▸ Your objective
From the records below, please print only the lines from the one containing "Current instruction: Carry" through the one containing "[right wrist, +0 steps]", both included. Skip the pictures.

*** Opening Material supplied ***

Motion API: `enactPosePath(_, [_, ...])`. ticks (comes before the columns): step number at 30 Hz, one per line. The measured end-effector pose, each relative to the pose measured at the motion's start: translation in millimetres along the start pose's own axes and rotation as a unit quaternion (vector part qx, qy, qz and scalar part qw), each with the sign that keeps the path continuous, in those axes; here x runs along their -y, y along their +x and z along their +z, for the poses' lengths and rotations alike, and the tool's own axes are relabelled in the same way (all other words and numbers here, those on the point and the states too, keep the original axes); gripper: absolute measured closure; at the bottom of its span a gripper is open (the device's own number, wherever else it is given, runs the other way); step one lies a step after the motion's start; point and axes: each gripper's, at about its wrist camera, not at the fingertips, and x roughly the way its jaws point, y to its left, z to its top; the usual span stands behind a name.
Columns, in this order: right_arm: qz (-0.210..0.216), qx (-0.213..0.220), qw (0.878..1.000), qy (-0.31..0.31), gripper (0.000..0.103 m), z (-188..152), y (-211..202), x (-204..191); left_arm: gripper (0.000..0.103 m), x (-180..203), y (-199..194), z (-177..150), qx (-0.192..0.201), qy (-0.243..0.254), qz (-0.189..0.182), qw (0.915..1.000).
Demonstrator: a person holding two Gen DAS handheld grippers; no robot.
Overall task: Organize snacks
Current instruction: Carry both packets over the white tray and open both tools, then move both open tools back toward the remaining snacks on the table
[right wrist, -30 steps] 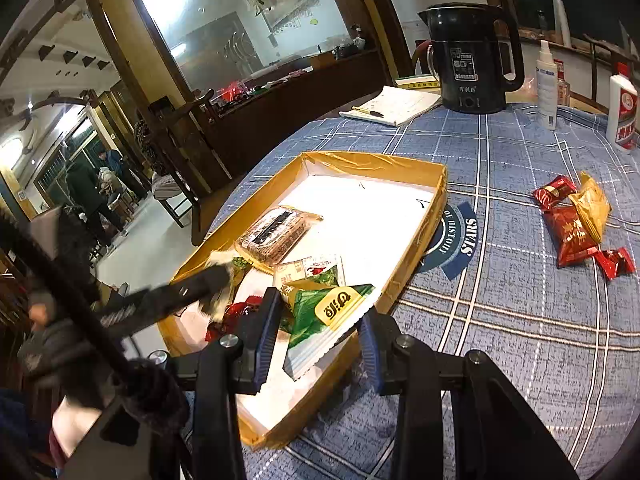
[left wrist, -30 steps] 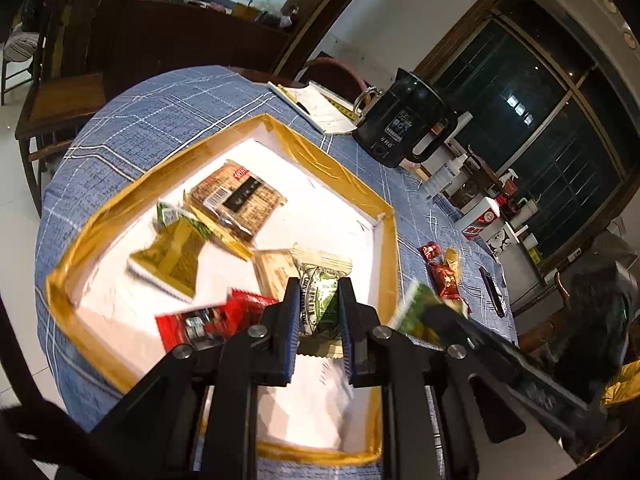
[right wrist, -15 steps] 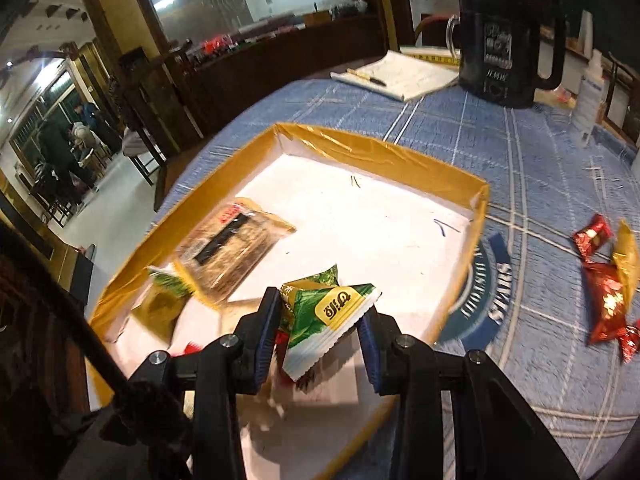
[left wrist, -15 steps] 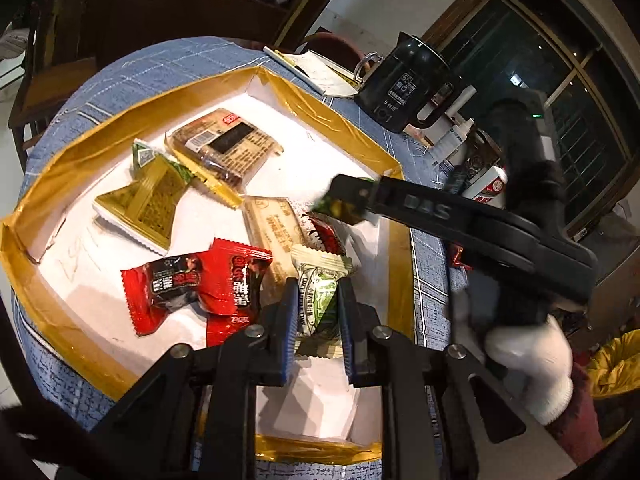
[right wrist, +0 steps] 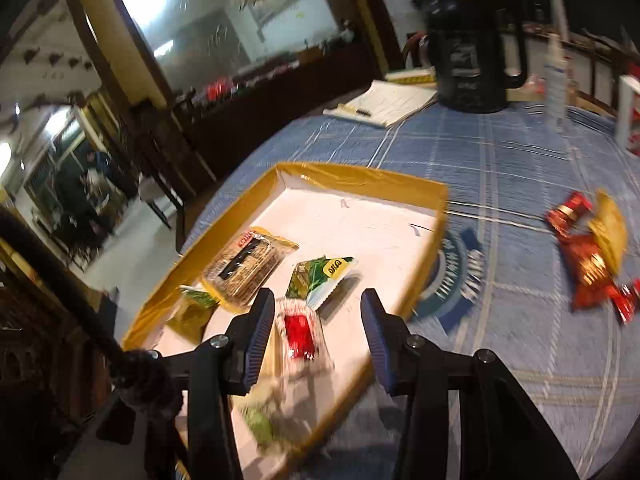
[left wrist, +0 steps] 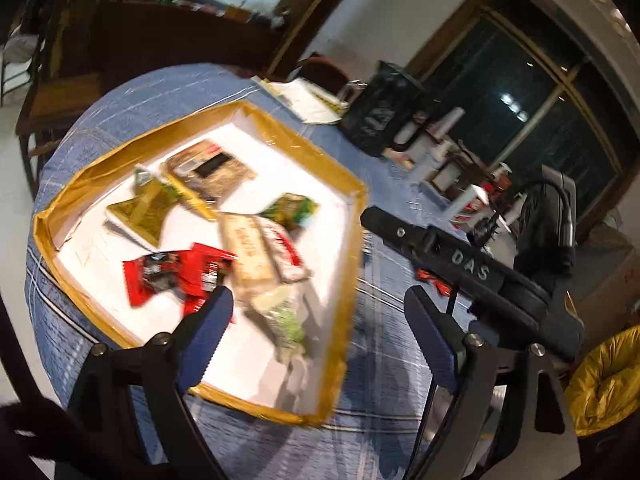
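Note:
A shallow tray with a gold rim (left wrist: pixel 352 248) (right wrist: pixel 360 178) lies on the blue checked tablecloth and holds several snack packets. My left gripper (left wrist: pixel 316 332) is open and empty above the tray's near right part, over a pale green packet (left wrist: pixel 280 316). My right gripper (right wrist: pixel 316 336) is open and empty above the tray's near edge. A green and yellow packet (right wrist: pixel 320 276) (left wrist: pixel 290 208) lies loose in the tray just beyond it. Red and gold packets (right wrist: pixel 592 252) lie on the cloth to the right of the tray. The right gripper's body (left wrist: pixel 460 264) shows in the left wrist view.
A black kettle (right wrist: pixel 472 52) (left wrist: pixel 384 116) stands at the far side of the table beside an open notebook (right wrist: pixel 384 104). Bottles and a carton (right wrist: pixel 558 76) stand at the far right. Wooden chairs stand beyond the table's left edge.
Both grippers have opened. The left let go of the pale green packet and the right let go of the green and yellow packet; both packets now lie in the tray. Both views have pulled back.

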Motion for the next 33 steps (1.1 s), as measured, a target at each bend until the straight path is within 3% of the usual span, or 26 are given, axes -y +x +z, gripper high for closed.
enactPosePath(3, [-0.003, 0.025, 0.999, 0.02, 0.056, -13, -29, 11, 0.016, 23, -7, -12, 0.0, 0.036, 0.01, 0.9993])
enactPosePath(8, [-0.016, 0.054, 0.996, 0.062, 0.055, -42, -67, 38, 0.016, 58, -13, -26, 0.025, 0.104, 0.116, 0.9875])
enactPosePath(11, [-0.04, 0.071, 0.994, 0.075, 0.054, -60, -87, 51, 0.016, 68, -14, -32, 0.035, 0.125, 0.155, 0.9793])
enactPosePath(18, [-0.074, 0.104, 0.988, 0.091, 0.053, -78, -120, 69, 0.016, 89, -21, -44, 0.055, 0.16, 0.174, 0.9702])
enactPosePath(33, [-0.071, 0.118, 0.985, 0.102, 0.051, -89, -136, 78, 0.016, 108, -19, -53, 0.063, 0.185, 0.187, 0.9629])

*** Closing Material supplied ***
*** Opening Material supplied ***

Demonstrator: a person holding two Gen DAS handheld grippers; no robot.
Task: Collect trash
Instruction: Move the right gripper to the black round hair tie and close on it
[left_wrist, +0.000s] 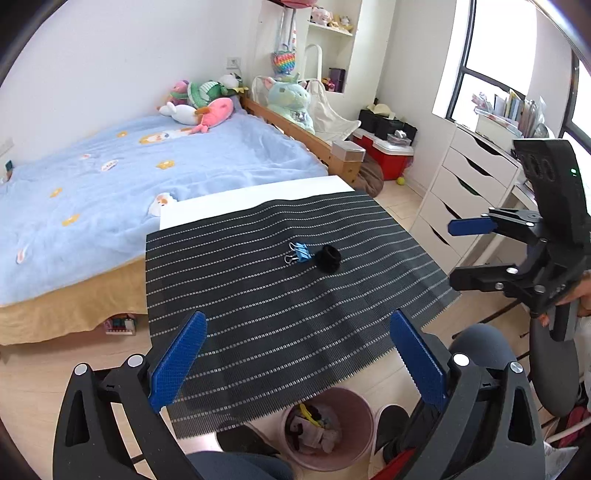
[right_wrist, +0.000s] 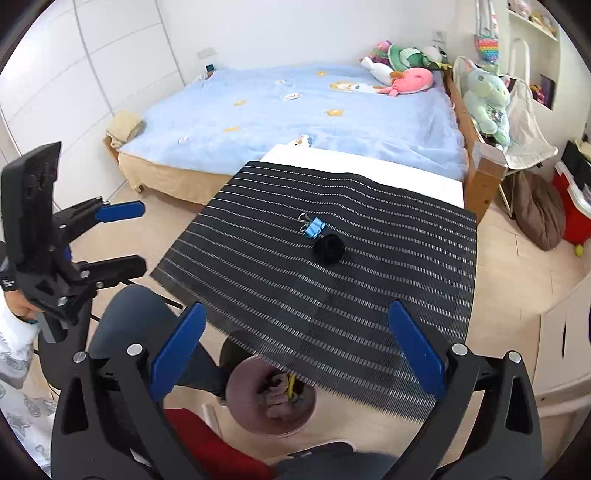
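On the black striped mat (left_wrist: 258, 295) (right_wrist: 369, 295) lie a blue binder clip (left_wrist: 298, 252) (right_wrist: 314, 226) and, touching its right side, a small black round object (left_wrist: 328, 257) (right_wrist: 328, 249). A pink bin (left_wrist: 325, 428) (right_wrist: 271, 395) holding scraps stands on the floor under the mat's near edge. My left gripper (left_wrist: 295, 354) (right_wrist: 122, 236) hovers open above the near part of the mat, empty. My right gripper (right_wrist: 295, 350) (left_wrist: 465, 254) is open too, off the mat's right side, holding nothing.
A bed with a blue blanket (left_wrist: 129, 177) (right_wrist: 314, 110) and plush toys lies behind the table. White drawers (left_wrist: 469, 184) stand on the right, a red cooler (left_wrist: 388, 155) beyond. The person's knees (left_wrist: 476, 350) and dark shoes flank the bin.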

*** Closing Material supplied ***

▸ Solution
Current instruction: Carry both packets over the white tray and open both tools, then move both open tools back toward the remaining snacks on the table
[right wrist, -30 steps] 
[left wrist, -30 steps] 
[right wrist, -15 steps] 
[left wrist, -15 steps] 
[right wrist, +0 steps] 

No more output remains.